• Assigned task
Reproduce the data exactly as it stands.

• Exercise data
──────────

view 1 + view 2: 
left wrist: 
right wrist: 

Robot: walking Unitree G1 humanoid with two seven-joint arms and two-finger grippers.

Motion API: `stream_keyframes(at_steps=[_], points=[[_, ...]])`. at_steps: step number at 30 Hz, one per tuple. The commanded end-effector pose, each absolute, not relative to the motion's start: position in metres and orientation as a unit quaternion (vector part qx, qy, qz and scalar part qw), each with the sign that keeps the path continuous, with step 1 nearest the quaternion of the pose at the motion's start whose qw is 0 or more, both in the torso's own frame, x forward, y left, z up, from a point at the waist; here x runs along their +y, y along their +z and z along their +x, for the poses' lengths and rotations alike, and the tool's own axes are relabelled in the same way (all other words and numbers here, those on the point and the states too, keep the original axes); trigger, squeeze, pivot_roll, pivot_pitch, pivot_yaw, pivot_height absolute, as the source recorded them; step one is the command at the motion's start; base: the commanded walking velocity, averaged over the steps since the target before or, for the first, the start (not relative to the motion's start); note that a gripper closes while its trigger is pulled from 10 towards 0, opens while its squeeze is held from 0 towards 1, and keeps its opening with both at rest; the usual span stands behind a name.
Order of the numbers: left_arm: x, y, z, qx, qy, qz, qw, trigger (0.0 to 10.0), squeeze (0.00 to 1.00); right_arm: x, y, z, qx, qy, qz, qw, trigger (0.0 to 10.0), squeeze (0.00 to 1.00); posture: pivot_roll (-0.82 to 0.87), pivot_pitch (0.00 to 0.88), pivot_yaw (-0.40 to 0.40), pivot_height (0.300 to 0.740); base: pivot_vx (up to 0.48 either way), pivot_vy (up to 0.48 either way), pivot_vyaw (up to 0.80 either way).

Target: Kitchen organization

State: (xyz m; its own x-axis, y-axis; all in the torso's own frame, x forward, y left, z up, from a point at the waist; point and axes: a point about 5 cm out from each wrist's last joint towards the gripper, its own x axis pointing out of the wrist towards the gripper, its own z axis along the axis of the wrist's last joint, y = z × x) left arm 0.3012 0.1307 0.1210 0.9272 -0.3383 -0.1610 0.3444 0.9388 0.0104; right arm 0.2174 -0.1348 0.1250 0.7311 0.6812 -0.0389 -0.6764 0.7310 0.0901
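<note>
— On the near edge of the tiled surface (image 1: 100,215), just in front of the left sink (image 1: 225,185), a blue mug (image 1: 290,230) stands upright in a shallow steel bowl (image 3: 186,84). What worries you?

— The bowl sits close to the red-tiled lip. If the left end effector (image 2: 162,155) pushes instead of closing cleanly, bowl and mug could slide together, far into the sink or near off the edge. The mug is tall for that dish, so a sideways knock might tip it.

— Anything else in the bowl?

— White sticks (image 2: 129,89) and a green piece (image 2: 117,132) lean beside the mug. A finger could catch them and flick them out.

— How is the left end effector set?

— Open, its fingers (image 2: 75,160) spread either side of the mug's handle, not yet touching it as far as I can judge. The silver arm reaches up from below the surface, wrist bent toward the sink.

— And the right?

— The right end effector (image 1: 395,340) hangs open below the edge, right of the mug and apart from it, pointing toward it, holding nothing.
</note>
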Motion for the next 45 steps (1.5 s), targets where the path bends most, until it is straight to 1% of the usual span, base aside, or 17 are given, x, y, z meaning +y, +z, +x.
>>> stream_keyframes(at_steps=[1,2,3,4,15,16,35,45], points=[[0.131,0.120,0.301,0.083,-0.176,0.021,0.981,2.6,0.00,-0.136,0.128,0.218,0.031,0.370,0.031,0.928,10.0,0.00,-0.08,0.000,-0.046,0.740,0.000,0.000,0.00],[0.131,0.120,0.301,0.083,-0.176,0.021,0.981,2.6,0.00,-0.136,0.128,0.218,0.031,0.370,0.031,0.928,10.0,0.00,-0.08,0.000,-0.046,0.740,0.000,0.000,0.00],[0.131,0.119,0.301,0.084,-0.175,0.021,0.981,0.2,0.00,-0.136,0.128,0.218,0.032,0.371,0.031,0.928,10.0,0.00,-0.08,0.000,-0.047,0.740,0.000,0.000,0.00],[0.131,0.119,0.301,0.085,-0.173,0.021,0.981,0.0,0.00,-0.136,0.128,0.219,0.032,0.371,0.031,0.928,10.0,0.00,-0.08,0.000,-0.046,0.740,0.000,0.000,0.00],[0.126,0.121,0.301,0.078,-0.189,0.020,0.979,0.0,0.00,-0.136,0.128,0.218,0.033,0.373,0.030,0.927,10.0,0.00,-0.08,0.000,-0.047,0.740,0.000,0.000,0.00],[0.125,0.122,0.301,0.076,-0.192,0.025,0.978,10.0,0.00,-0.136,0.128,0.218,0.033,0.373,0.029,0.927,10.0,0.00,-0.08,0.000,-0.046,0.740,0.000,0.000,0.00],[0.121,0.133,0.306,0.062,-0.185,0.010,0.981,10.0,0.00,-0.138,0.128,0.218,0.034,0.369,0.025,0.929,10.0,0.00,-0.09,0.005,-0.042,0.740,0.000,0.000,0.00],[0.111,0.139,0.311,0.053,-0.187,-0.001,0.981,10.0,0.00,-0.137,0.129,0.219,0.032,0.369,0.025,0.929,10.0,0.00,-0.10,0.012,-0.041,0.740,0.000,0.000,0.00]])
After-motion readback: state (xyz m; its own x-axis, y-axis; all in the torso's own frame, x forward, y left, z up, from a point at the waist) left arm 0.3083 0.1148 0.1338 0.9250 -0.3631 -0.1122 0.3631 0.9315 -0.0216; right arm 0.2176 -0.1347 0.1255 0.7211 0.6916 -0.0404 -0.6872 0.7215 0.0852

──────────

• Your solution
view 1 + view 2: 
left wrist: 
right wrist: 

Robot: walking Unitree G1 humanoid with two seven-joint arms and two-finger grippers.

Motion API: `stream_keyframes(at_steps=[_], points=[[_, ...]])`. at_steps: step number at 30 Hz, one per tuple. The commanded end-effector pose, each absolute, not relative to the motion's start: position in metres and orientation as a unit quaternion (vector part qx, qy, qz and scalar part qw), each with the sign that keeps the path continuous, with step 1 nearest the quaternion of the pose at the motion's start whose qw is 0 or more, both in the torso's own frame, x forward, y left, z up, from a point at the waist; here x runs along their +y, y along their +z and z along their +x, for the poses' lengths and rotations alike, and the tool's own axes are relabelled in the same way (all other words and numbers here, those on the point and the states too, keep the original axes); trigger, squeeze, pivot_roll, pivot_pitch, pivot_yaw, pivot_height absolute, as the source recorded them; step one is the command at the motion's start; base: the commanded walking velocity, averaged over the steps since the target before or, for the first, the start (not relative to the motion's start); note that a gripper closes while its trigger is pulled from 10 towards 0, opens while its squeeze is held from 0 towards 1, and keeps its opening with both at rest; the usual span stands behind a name.
Order of the numbers: left_arm: x, y, z, qx, qy, qz, qw, trigger (0.0 to 10.0), squeeze (0.00 to 1.00); right_arm: x, y, z, qx, qy, qz, qw, trigger (0.0 to 10.0), squeeze (0.00 to 1.00); posture: pivot_roll (-0.82 to 0.87), pivot_pitch (0.00 to 0.88), pivot_yaw (-0.40 to 0.40), pivot_height (0.300 to 0.740); base: pivot_vx (up to 0.48 either way), pivot_vy (up to 0.48 either way), pivot_vyaw (up to 0.80 either way).

Target: Kitchen organization

State: (xyz m; its own x-axis, y-axis; all in the torso's own frame, x forward, y left, z up, from a point at the waist; point and axes: a point about 5 cm out from each wrist's last joint towards the gripper, its own x axis pointing out of the wrist towards the gripper, its own z axis along the axis of the wrist's last joint, y = z × x) left arm 0.3012 0.1307 0.1210 0.9272 -0.3383 -0.1610 0.3444 0.9388 0.0104; right arm 0.2174 -0.1348 0.1250 0.7311 0.6812 -0.0389 -0.6764 0.7310 0.0901
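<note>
— On the near edge of the tiled surface (image 1: 100,215), just in front of the left sink (image 1: 225,185), a blue mug (image 1: 290,230) stands upright in a shallow steel bowl (image 3: 186,84). What worries you?

— The bowl sits close to the red-tiled lip. If the left end effector (image 2: 162,155) pushes instead of closing cleanly, bowl and mug could slide together, far into the sink or near off the edge. The mug is tall for that dish, so a sideways knock might tip it.

— Anything else in the bowl?

— White sticks (image 2: 129,89) and a green piece (image 2: 117,132) lean beside the mug. A finger could catch them and flick them out.

— How is the left end effector set?

— Open, its fingers (image 2: 75,160) spread either side of the mug's handle, not yet touching it as far as I can judge. The silver arm reaches up from below the surface, wrist bent toward the sink.

— And the right?

— The right end effector (image 1: 395,340) hangs open below the edge, right of the mug and apart from it, pointing toward it, holding nothing.
</note>
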Motion for the next 45 steps (1.5 s), targets where the path bends most, until it is straight to 1% of the usual span, base aside, or 17 are given, x, y, z meaning +y, +z, +x.
>>> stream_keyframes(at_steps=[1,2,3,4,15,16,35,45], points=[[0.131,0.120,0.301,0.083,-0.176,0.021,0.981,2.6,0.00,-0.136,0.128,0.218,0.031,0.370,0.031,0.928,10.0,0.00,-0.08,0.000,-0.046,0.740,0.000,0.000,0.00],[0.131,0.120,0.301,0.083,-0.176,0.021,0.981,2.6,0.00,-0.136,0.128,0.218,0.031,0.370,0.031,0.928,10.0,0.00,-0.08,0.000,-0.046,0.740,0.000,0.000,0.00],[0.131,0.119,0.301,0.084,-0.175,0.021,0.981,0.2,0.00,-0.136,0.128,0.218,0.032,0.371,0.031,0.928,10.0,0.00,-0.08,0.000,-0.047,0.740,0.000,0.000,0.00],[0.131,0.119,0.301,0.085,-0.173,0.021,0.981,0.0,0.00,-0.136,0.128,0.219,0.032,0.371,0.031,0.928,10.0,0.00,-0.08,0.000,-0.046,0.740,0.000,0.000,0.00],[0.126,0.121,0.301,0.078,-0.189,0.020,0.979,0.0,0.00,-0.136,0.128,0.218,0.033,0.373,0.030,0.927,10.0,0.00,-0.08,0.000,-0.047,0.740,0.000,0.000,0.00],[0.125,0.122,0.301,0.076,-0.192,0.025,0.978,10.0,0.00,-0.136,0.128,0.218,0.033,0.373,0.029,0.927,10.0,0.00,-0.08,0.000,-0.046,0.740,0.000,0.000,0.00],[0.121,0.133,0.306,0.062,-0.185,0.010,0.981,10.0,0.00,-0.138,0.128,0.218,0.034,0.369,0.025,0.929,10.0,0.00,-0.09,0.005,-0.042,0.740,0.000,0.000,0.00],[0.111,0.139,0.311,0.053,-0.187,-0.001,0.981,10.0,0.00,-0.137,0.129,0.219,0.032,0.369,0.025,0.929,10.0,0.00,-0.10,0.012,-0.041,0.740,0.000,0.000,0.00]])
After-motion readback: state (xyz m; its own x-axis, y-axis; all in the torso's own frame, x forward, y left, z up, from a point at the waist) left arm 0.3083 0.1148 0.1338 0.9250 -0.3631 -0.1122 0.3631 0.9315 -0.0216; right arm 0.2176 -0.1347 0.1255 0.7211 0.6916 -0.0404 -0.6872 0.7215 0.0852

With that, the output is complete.